■ **What the exercise asks**:
Could you copy exactly the line that contains "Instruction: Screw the" and every line after it to the end of the records, and nothing more?
|---|
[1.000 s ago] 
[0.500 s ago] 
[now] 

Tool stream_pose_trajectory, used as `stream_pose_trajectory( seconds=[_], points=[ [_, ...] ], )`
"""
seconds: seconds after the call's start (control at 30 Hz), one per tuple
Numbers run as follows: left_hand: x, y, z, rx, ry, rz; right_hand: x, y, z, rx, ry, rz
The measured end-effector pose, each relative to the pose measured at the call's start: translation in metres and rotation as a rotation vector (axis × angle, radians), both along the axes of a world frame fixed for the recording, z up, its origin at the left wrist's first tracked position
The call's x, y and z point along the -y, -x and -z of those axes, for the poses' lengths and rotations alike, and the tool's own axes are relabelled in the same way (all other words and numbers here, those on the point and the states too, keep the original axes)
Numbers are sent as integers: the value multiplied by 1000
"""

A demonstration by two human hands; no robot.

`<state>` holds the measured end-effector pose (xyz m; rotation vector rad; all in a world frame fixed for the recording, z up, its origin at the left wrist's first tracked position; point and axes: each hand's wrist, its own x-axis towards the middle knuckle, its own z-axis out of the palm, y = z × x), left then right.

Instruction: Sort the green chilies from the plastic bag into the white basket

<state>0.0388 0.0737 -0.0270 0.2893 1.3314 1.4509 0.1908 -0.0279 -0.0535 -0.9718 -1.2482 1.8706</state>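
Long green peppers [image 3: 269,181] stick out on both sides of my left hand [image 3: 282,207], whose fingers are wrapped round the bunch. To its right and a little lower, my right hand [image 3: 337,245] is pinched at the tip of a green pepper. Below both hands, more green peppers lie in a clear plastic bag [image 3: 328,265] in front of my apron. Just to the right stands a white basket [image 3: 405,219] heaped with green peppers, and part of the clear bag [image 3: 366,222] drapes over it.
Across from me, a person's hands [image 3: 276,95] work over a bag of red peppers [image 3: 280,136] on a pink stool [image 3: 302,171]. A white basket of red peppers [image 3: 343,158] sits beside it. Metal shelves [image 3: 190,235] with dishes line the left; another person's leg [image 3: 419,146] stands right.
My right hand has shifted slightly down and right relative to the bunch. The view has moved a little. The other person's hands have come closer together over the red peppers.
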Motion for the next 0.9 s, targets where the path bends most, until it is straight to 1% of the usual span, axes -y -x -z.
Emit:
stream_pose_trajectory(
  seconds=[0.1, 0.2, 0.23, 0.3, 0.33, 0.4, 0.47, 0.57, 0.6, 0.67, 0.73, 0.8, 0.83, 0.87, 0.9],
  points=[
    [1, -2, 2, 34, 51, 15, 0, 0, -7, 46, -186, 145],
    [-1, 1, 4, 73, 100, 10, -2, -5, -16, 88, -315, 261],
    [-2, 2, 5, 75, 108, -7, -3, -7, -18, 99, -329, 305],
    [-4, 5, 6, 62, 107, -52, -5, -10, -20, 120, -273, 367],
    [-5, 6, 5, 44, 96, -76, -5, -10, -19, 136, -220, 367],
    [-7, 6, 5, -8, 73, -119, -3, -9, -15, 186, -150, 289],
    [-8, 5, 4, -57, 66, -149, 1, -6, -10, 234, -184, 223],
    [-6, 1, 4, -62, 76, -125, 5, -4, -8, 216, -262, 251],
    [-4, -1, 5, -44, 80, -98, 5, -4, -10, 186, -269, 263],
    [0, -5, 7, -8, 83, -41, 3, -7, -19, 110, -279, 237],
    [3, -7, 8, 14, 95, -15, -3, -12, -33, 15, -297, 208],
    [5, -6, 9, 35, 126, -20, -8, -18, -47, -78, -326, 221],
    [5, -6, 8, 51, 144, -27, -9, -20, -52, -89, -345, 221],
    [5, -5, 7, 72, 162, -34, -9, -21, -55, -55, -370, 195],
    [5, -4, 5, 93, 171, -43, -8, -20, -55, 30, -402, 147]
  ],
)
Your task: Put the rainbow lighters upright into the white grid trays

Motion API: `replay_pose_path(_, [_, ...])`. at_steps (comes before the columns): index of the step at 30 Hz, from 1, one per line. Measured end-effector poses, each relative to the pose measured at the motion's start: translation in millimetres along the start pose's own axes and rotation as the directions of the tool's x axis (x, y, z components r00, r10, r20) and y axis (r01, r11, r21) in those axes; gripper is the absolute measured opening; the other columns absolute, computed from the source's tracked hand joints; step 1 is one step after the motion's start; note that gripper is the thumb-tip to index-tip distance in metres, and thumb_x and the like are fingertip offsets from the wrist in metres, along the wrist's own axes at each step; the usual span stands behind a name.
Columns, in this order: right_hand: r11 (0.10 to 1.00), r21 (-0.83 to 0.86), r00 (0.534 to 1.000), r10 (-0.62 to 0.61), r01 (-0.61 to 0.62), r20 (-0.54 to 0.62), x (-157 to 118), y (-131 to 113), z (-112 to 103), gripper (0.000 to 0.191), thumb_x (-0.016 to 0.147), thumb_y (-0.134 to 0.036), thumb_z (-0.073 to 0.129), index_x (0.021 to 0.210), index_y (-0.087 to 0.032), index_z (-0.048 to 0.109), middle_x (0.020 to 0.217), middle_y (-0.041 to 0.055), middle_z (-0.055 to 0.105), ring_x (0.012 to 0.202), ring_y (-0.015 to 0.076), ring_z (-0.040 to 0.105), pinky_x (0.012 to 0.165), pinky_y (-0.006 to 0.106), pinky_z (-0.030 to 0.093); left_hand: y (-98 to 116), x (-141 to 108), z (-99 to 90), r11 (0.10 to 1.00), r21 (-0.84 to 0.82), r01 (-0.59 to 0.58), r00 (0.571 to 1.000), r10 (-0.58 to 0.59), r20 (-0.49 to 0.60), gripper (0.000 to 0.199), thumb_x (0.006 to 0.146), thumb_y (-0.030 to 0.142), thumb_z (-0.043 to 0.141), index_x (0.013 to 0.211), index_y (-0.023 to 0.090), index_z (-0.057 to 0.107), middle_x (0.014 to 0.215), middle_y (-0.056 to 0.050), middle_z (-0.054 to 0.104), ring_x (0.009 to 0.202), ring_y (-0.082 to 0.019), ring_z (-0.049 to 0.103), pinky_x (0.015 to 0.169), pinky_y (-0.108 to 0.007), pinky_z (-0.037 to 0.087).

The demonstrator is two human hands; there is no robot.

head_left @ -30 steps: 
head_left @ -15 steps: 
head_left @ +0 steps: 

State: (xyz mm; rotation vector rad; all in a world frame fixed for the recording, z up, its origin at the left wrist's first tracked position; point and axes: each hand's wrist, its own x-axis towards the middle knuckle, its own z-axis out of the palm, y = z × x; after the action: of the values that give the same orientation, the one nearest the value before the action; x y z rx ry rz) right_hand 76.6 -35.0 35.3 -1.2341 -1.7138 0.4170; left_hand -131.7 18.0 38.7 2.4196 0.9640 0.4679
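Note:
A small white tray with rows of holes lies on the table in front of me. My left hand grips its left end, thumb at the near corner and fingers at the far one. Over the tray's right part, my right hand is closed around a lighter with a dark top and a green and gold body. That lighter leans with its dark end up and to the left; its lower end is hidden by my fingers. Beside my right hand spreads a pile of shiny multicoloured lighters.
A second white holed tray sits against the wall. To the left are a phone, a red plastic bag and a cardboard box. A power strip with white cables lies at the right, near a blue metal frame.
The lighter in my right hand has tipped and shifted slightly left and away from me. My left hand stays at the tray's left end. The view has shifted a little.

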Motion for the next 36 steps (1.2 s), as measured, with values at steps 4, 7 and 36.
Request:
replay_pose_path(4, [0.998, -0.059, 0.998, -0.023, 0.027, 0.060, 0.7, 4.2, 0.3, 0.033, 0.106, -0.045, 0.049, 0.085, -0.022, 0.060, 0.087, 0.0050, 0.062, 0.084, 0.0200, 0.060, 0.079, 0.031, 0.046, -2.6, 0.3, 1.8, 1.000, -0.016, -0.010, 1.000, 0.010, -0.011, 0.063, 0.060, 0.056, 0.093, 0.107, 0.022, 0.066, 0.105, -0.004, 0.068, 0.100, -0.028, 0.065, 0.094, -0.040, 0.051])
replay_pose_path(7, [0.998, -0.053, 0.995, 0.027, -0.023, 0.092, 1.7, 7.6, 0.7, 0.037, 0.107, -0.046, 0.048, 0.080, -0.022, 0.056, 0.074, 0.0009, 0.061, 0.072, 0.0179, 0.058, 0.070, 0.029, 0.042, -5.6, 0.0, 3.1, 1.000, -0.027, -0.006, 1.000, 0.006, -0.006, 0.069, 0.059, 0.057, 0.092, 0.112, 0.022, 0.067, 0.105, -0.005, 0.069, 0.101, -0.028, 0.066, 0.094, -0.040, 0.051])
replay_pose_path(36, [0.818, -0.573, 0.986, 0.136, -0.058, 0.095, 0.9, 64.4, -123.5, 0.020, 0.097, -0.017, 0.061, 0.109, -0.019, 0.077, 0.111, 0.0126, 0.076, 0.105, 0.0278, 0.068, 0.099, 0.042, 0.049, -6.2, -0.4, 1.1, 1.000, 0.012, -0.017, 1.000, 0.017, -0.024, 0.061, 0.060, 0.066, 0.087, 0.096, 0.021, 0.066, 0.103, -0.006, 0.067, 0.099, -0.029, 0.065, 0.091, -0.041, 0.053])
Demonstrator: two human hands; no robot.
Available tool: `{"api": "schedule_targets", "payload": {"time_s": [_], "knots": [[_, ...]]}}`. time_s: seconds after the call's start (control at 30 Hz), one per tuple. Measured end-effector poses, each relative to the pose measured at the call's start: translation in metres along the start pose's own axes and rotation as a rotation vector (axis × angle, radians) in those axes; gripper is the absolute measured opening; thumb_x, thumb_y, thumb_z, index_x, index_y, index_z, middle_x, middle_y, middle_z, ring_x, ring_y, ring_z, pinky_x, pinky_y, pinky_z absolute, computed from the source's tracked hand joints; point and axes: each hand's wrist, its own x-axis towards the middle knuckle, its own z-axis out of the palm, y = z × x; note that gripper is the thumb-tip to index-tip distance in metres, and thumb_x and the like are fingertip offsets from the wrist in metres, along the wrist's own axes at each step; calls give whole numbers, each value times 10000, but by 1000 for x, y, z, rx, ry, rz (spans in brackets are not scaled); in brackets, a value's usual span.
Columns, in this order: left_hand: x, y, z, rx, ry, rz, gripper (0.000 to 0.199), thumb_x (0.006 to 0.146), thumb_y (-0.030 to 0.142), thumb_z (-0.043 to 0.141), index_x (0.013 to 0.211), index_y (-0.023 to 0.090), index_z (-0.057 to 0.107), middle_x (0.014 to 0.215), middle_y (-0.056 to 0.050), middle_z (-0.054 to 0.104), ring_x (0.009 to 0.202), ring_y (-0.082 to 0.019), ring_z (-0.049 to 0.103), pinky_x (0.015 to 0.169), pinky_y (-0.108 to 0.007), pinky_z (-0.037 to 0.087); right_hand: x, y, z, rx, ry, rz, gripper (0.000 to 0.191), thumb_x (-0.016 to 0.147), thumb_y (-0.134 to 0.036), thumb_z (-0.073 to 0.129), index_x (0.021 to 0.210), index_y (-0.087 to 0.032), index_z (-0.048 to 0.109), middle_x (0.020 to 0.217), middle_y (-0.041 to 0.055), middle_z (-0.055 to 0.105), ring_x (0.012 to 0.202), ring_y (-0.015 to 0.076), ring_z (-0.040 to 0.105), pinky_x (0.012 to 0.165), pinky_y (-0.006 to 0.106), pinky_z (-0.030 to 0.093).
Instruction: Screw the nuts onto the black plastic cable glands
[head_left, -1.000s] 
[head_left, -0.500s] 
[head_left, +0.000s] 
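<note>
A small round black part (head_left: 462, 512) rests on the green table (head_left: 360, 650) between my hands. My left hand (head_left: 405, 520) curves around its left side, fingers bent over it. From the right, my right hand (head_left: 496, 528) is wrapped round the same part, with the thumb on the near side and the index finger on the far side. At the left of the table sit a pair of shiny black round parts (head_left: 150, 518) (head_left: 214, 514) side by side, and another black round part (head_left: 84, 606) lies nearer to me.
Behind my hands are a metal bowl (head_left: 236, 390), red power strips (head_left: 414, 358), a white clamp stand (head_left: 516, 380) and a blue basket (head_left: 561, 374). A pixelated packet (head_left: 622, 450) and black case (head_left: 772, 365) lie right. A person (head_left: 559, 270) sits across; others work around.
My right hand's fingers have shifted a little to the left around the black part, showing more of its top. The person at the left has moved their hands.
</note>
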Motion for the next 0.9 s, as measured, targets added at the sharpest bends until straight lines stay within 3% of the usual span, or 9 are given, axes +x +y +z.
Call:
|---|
■ **Problem solution**:
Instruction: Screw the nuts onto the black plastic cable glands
[head_left, -1.000s] 
[head_left, -0.500s] 
[head_left, +0.000s] 
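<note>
A small round black part (head_left: 462, 512) rests on the green table (head_left: 360, 650) between my hands. My left hand (head_left: 405, 520) curves around its left side, fingers bent over it. From the right, my right hand (head_left: 496, 528) is wrapped round the same part, with the thumb on the near side and the index finger on the far side. At the left of the table sit a pair of shiny black round parts (head_left: 150, 518) (head_left: 214, 514) side by side, and another black round part (head_left: 84, 606) lies nearer to me.
Behind my hands are a metal bowl (head_left: 236, 390), red power strips (head_left: 414, 358), a white clamp stand (head_left: 516, 380) and a blue basket (head_left: 561, 374). A pixelated packet (head_left: 622, 450) and black case (head_left: 772, 365) lie right. A person (head_left: 559, 270) sits across; others work around.
My right hand's fingers have shifted a little to the left around the black part, showing more of its top. The person at the left has moved their hands.
</note>
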Motion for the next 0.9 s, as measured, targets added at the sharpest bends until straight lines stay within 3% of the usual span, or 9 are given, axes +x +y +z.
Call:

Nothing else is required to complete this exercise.